As artificial intelligence (AI) workloads become more demanding, legacy data centres—once built to handle far lighter computing loads—are quickly showing their age. Older data centres, which were designed for smaller workloads and simpler computing tasks, now face significant challenges when tasked with handling the energy-hungry, high-performance needs of AI. It’s clear that these facilities require substantial updates to support the intensive requirements of modern technology.
The Challenge of AI Workloads on Legacy Systems
In the past, data centres were designed to handle racks of servers running at relatively low power (around 5-10 kW). Today, AI-driven applications demand far more from infrastructure, with some racks now pushing hundreds of kilowatts. This shift makes the traditional designs of legacy data centres obsolete. To stay relevant, these facilities must undergo significant retrofitting to accommodate the next wave of high-powered workloads.
Cooling Upgrades: From Air to Liquid
One of the most notable areas where legacy data centres fall short is cooling. Traditional air-based cooling systems were sufficient for older, less power-hungry servers. However, with the introduction of advanced AI servers and GPUs, these systems are increasingly ineffective and inefficient. Liquid cooling solutions, such as direct-to-chip cooling, have become the new standard. While overhauling cooling systems entirely can be expensive, introducing liquid cooling incrementally can significantly improve efficiency and reduce energy consumption.
Retrofitting for the AI Age
Rather than completely replacing legacy infrastructure—which would be prohibitively expensive—many data centre operators are choosing to retrofit their existing facilities. By upgrading rather than rebuilding, operators can extend the life of older plants and make them capable of supporting AI workloads. This approach offers a balance between cost and performance, avoiding the huge capital expenses that come with starting from scratch.
Retrofitting often involves reinforcing the physical infrastructure of a building. Older data centres may not have been built to support the weight of the heavy AI racks now required. To make these upgrades feasible, floors can be reinforced, and cabinets expanded to accommodate newer, larger servers. These adjustments allow older facilities to handle the advanced, energy-intensive equipment needed for AI computing.

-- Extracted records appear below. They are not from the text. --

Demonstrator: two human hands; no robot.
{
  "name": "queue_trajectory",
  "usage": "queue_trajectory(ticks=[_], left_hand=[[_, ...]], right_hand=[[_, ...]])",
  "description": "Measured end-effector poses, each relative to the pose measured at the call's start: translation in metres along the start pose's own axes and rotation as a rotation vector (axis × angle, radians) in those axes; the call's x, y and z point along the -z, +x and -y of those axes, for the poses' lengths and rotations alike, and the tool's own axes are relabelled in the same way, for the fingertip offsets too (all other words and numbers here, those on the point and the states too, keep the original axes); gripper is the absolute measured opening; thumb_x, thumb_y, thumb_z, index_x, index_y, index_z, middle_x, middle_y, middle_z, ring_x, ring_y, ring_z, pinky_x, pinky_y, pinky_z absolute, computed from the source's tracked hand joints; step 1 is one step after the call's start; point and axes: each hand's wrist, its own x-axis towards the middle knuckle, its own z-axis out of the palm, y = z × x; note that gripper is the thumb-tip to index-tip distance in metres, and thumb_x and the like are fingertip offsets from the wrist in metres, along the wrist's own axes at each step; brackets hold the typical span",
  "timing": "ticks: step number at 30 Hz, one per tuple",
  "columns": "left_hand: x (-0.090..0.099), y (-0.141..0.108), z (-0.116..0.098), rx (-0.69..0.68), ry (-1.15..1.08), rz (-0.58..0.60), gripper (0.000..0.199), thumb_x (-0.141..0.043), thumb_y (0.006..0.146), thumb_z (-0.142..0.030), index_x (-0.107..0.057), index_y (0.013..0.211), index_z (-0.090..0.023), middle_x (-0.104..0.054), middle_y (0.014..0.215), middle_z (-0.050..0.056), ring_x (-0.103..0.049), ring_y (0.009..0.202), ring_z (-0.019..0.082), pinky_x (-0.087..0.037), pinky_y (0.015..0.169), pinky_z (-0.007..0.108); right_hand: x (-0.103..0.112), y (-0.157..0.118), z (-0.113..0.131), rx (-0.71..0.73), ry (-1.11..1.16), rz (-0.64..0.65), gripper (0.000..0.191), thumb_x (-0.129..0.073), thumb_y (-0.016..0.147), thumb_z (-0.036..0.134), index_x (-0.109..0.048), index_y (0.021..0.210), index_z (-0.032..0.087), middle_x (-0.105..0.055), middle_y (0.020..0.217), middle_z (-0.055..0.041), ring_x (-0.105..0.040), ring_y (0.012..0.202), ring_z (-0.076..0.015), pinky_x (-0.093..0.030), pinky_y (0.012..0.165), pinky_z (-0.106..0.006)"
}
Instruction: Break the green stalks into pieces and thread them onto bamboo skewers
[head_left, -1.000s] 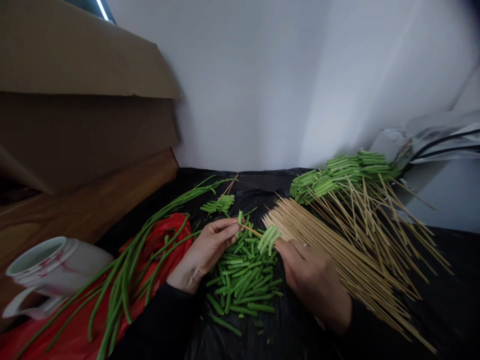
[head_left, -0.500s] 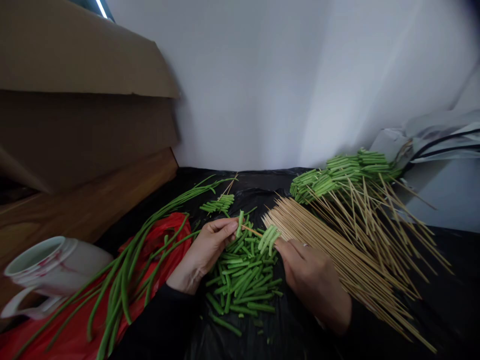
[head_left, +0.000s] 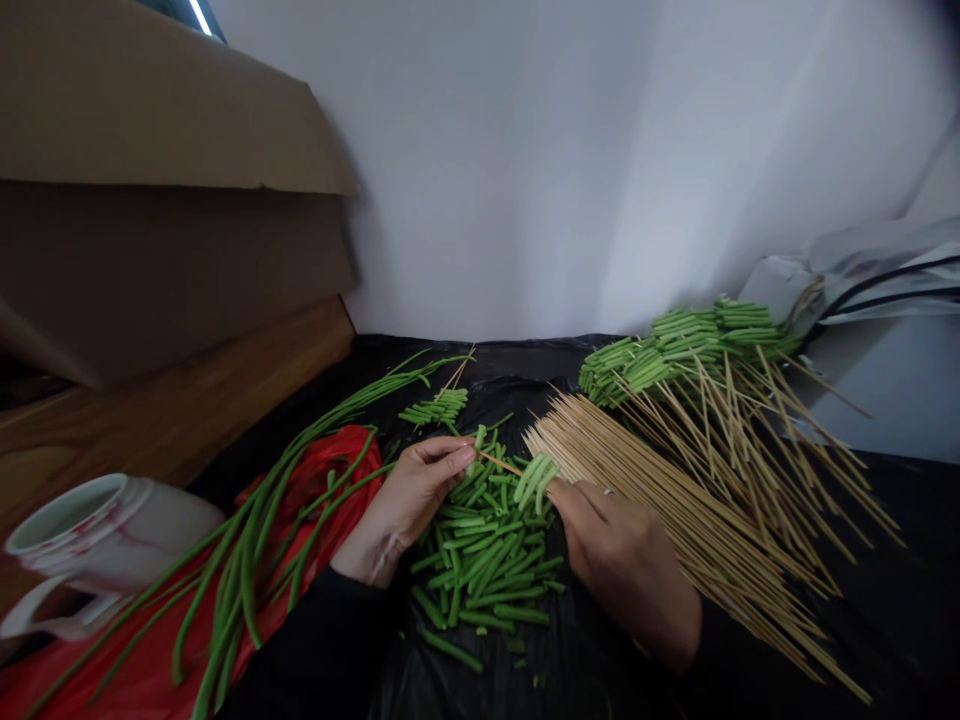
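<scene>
My left hand (head_left: 420, 495) pinches a short green bean piece (head_left: 480, 437) between thumb and fingers, at the pointed end of a wooden skewer (head_left: 501, 462). Closed around the skewer's other part is my right hand (head_left: 622, 555); several bean pieces (head_left: 535, 483) are threaded side by side just in front of its fingers. Both hands are above a heap of cut green beans (head_left: 487, 570) on black plastic (head_left: 570, 660). A bundle of bare skewers (head_left: 660, 480) lies right beside my right hand.
Long uncut beans (head_left: 251, 540) lie over a red bag (head_left: 315, 480), left, near a white pitcher (head_left: 135, 535). Loaded skewers are piled (head_left: 682, 345) at the back right, and a small group (head_left: 439, 407) sits behind the heap. A cardboard box (head_left: 172, 180) stands back left.
The bean piece in my left hand has dropped slightly and tilted at the skewer tip. My left hand has shifted a little; my right hand has barely moved.
</scene>
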Motion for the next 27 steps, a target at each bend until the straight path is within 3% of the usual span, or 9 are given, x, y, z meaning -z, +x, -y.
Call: queue_trajectory(ticks=[4, 17, 27], left_hand=[[-0.0008, -0.0014, 0.0006, 0.003, 0.023, 0.015, 0.031, -0.096, 0.044, -0.026, -0.078, 0.068, -0.015, -0.072, 0.072, 0.002, -0.06, 0.065, 0.007, -0.047, 0.065, 0.017], [-0.0029, -0.0037, 0.0041, 0.002, 0.065, 0.097, 0.026, -0.093, 0.051, -0.029, -0.078, 0.068, -0.015, -0.07, 0.067, 0.001, -0.056, 0.062, 0.007, -0.045, 0.064, 0.019], [-0.0047, -0.0042, 0.0088, 0.009, 0.077, 0.09, 0.027, -0.093, 0.052, -0.03, -0.078, 0.069, -0.015, -0.067, 0.064, 0.0, -0.055, 0.062, 0.008, -0.044, 0.065, 0.02]], right_hand=[[0.0004, -0.0004, 0.0003, -0.002, 0.017, 0.001, 0.028, -0.038, 0.095, 0.008, -0.065, 0.094, 0.016, -0.057, 0.066, -0.0011, -0.046, 0.054, -0.0161, -0.025, 0.056, -0.033], [-0.0028, -0.004, 0.0006, 0.011, 0.042, -0.014, 0.027, -0.041, 0.093, 0.007, -0.065, 0.104, 0.012, -0.06, 0.07, -0.0027, -0.05, 0.056, -0.0164, -0.027, 0.055, -0.033], [-0.0015, -0.0032, 0.0042, -0.019, 0.045, 0.012, 0.027, -0.039, 0.093, 0.007, -0.065, 0.099, 0.013, -0.058, 0.068, -0.0025, -0.049, 0.054, -0.0164, -0.028, 0.054, -0.034]])
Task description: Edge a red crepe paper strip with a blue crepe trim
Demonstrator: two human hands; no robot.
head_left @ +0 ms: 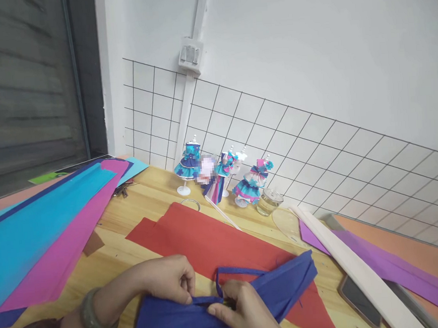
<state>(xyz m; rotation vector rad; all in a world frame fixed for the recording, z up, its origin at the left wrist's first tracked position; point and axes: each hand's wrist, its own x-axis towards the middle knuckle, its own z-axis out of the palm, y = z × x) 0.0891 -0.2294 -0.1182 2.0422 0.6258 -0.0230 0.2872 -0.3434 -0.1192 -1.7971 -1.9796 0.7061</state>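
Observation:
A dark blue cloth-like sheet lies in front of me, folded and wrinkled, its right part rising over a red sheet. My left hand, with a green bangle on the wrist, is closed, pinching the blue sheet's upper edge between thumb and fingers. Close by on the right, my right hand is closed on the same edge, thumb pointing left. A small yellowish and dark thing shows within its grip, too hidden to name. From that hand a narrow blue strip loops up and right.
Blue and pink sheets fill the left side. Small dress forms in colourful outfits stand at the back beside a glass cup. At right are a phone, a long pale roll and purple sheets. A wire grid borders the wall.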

Addressing New Technology Demands
According to Jordi Sinfreu, Head of Data Centres for Southern Europe at JLL, higher-density racks demand not only stronger physical structures but also different cooling solutions. As AI, edge computing, and hyperscale systems require more power and generate more heat, traditional air cooling systems can no longer keep up. Liquid cooling methods are better equipped to handle these needs, and data centre designs must evolve to integrate these newer technologies effectively.
Training staff is also crucial in this transition. Many legacy data centres were never designed with AI in mind, and operators may need additional education on how to manage and maintain upgraded systems. Legacy monitoring systems, for instance, may lack the sophistication required to track GPU utilization, latency, and other key performance indicators essential for AI operations. Updated systems with greater visibility can help identify potential bottlenecks and inefficiencies, making it easier to optimize performance.
Environmental Benefits of Retrofitting
While retrofitting presents technical challenges, it also offers significant environmental advantages. Instead of demolishing and rebuilding entire data centres—an extremely carbon-intensive process—retrofitting can reduce waste and energy consumption. With data centre energy use and carbon emissions coming under increasing regulatory scrutiny, updating existing facilities rather than constructing new ones can help companies reduce their overall carbon footprint.
Retrofitting also opens up opportunities to adopt newer, more sustainable technologies. For example, immersion cooling systems, which use liquid to cool servers rather than air, can dramatically improve energy efficiency. These systems are a prime example of how retrofitting can make legacy data centres more energy-efficient while reducing operational costs in the long run.
Preparing for the Future of AI
While fully transforming legacy data centres may not always be feasible, targeted retrofitting can make a significant difference. By focusing on the areas that will have the greatest impact—such as improving cooling systems, modernizing physical storage, and upgrading energy management systems—older data centres can be made fit for the AI-driven future. These retrofits not only help companies stay competitive but also contribute to sustainability goals by reducing the carbon footprint of existing infrastructure.
In the end, retrofitting legacy data centres is about more than just keeping up with AI demands. It’s about adapting older systems to meet the needs of a rapidly evolving technological landscape while reducing environmental impact. For many organizations, this strategy offers the best way forward.